Michela Pesenti / 12 luglio 2019 / Stili e Novità

Verrà inaugurata sabato 13 luglio la James-Simon-Galerie di Berlino, l’opera dell’architetto britannico David Chipperfield che costituirà la “porta d’ingresso” all’Isola dei Musei della capitale tedesca. Dichiarata patrimonio dell’Unesco nel 1999, l’isola racchiude uno dei più grandi complessi artisti e architettonici, sorto tra il 1824 e il 1930, che comprende i cinque edifici dell’Altes Museum, l’Alte Nationalgalerie, il Bode-Museum, il Neues Museum e il Pergamonmuseum.

 

Tra le architetture più attese del 2019 (e di cui abbiamo parlato nel numero 28 di UP!Magazine), la James-Simon-Galerie e i suoi 10mila mq di superficie «risolve problemi logistici e infrastrutturali per il complesso museale, e realizza anche una visione architettonica per l’Isola dei Musei. La sua posizione altamente simbolica ci ha incoraggiato a trovare una lettura dell’edificio che trascende le sue funzioni pratiche» come sottolinea lo studio di architettura che ha impresso all’opera un linguaggio contemporaneo, ma allo stesso tempo evocativo dell’architettura neoclassica.

 

L’alto basamento in pietra dell’edificio rafforza la sponda del canale Kupfergraben, al di sopra del quale si innalza il propileo contemporaneo che corre lungo il perimetro dell’edificio. Le sottili colonne diventano un leitmotiv e costituiscono uno spazio di transizione tra esterno ed interno utilizzato per l’attraversamento, proprio come nei propilei ateniesi.

 

Arrivando al livello superiore, i visitatori entrano in un ampio foyer, con biglietterie e accesso diretto al piano espositivo principale del Pergamon.
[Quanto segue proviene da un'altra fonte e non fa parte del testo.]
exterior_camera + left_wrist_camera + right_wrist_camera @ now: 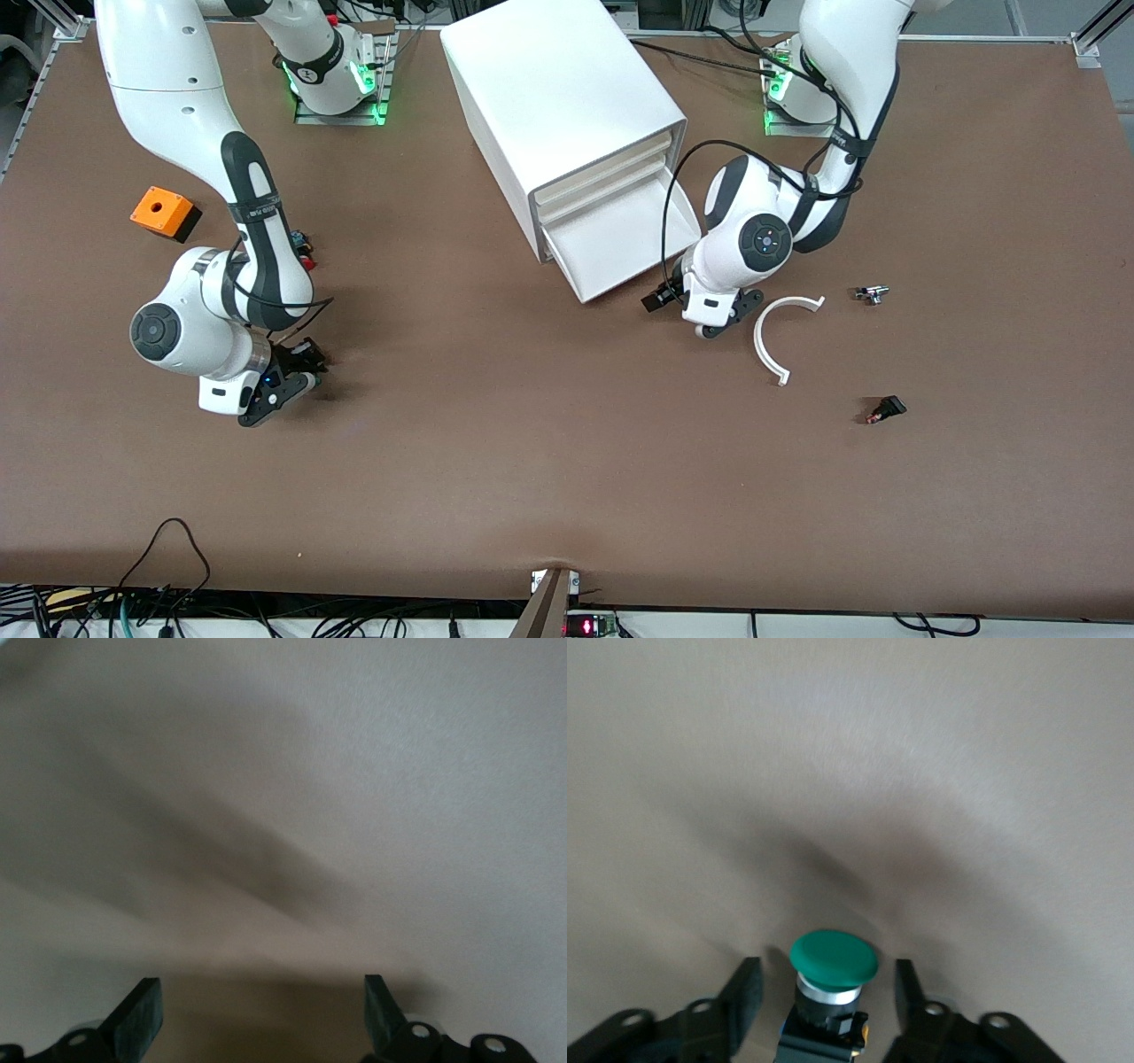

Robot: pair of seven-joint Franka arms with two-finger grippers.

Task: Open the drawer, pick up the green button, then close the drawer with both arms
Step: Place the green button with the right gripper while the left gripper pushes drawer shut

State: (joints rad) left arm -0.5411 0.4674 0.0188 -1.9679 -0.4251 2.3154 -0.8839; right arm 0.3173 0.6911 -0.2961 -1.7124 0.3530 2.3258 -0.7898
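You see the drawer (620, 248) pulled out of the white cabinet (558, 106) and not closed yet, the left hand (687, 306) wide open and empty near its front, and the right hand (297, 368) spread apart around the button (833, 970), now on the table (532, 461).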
Il foyer comprende anche la caffetteria e si apre su una grande terrazza che, lungo il canale Kupfergraben, percorre tutta la lunghezza dell’edificio. Un piano mezzanino sotto il foyer dell’ingresso principale ospita un bookshop e un grande guardaroba, servizi igienici e armadietti, mentre gli spazi espositivi temporanei e un auditorium sono situati nel seminterrato.

 

Il linguaggio architettonico della James-Simon-Galerie riprende elementi già esistenti nell’Isola dei Musei, principalmente dell’architettura esterna, come la topografia, i colonnati e le scale esterne, facendo riferimento a Schinkel, Stüler e agli altri architetti coinvolti nella creazione del complesso. Inoltre, la matericità dell’edificio in pietra ricostituita con un aggregato di pietre naturali si fonde con la ricca tavolozza di colori e materiali delle facciate dei musei vicini, mentre il cemento liscio domina gli spazi interni.